Welcome to the ODAC Newsletter, a weekly roundup from the Oil Depletion Analysis Centre at nef dedicated to raising awareness of peak oil.

The prospect of weaker oil demand in the face of the Euro crisis was balanced this week by warnings from the IEA and Saudi Arabia. Sadad al-Husseini, the former head of Exploration and Production at Saudi Aramco, wrote that "$100 for Brent is quite a correction and it will be a challenge to sustain such a low price beyond the short term". IEA Chief Economist Fatih Birol, meanwhile, expressed concern over investment in oil production capacity in the Middle East and North Africa since the Arab Spring. In his words "If there is no good news from Iraq, it's a bad news for the global oil outlook in the short, medium and long term". The latest from Iraq is that Shell is in talks to reduce its output targets for the giant Majnoon oilfield in the face of infrastructure and security challenges — probably not good news then.

Looking at the short-term picture, the oil price has fallen back sharply in the past couple of weeks, with Brent now below $110/barrel for the first time since January. It is interesting then that the possibility of a release from the Strategic Petroleum Reserve appears to remain under serious discussion. Oil prices are certainly hurting economies in the US and Europe, but any relief from a stock release would be extremely short-lived. In related news US shale pioneer Occidental is to scale back production in the Bakken oil field due to surging production costs. Is this the first sign of trouble in the non-conventional black gold rush?

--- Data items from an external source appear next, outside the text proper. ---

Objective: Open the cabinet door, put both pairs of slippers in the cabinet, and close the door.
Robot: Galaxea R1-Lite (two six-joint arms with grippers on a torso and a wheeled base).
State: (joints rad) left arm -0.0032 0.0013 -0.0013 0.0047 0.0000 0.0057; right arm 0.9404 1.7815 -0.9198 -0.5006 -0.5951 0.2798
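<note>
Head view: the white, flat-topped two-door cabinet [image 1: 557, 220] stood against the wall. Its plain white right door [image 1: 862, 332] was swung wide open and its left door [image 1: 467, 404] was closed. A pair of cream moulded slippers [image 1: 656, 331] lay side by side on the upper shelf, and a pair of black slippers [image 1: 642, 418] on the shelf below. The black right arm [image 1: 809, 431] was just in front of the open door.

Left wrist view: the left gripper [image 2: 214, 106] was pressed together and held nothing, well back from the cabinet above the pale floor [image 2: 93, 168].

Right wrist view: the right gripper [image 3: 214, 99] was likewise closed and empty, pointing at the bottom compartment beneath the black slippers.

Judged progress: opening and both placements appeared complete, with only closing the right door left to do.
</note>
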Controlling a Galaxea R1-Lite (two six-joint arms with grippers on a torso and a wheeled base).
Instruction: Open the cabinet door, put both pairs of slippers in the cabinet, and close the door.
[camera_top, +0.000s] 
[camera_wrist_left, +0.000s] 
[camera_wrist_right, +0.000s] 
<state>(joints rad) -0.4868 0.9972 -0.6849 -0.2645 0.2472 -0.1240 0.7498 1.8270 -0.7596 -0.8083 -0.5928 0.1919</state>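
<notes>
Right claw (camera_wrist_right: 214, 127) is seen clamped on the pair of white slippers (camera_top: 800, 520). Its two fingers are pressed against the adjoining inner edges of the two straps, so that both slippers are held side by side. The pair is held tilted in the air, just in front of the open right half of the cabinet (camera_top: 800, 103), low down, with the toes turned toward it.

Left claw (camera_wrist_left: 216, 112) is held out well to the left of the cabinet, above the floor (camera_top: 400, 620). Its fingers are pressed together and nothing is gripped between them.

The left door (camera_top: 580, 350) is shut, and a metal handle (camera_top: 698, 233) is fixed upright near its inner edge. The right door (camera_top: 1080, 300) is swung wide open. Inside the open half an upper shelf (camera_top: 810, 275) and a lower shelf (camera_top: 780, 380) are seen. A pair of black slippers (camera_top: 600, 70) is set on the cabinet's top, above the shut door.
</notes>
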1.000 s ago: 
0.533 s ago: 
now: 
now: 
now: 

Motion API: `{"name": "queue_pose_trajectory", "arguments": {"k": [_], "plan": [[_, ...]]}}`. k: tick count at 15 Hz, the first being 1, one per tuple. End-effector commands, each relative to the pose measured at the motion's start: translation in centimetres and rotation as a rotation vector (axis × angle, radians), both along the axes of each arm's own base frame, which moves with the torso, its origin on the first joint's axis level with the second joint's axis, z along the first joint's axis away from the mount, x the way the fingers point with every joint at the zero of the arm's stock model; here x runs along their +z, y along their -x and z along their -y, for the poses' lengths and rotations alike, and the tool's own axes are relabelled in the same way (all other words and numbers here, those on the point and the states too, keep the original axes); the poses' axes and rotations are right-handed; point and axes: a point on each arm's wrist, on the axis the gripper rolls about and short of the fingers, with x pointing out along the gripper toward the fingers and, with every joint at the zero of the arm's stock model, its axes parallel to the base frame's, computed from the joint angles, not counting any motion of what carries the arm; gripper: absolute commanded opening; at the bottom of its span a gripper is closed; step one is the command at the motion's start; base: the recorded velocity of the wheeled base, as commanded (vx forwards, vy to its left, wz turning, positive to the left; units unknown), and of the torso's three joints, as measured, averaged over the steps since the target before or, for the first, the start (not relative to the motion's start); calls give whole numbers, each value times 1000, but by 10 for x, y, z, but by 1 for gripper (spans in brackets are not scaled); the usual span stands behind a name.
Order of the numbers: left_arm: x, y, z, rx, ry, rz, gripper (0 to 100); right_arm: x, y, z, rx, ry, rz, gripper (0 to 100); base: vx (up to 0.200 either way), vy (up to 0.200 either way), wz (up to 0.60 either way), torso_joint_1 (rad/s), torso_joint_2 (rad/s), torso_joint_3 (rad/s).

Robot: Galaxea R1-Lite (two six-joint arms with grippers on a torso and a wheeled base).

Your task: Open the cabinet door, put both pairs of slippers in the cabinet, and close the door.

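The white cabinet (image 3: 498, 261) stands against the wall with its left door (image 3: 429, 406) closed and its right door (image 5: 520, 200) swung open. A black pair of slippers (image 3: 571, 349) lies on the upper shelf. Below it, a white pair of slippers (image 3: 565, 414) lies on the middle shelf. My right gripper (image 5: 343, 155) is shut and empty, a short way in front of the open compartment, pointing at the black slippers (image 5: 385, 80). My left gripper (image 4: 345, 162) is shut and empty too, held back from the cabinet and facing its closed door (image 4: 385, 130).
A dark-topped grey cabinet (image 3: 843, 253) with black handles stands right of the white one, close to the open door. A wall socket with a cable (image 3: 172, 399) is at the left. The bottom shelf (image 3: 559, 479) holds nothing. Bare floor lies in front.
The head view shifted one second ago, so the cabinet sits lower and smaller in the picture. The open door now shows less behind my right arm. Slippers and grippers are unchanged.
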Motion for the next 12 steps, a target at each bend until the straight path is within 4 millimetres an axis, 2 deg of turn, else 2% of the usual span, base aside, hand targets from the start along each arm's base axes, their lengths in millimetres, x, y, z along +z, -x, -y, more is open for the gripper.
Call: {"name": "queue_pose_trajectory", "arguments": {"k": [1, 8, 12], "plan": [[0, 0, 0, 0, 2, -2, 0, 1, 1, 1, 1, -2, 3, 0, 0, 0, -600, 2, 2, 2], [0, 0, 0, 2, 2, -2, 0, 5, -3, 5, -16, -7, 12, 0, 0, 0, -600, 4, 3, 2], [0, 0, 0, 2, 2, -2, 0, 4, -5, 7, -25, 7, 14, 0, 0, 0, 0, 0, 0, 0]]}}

In the UK this week the government's new nuclear plans took another knock following a report that EDF has paused earthmoving work at Hinckley Point, one of the two locations where the company is due to build a new reactor with its partner Centrica. Centrica boss Sam Laidlaw, however, told investors on Friday that "The investment case for nuclear has yet to be proven" — this after the recent withdrawal of RWE and Eon. The government must hope that its electricity market reforms, included in the Queen's Speech last week, will clarify the investment position and bring forward new candidates.

The reforms are causing consternation in the renewables sector, which argues they are designed specifically to enable new nuclear, and will be highly damaging to investment in wind and solar. In a letter to Energy Secretary Ed Davey, a group of energy companies damned the proposals' complexity; particularly the 'contracts for difference' intended to give low carbon producers a guaranteed minimum price. Keith MacLean, head of policy at Scottish and Southern Energy, part of the group, described the plans as "unworkable" and "a train wreck."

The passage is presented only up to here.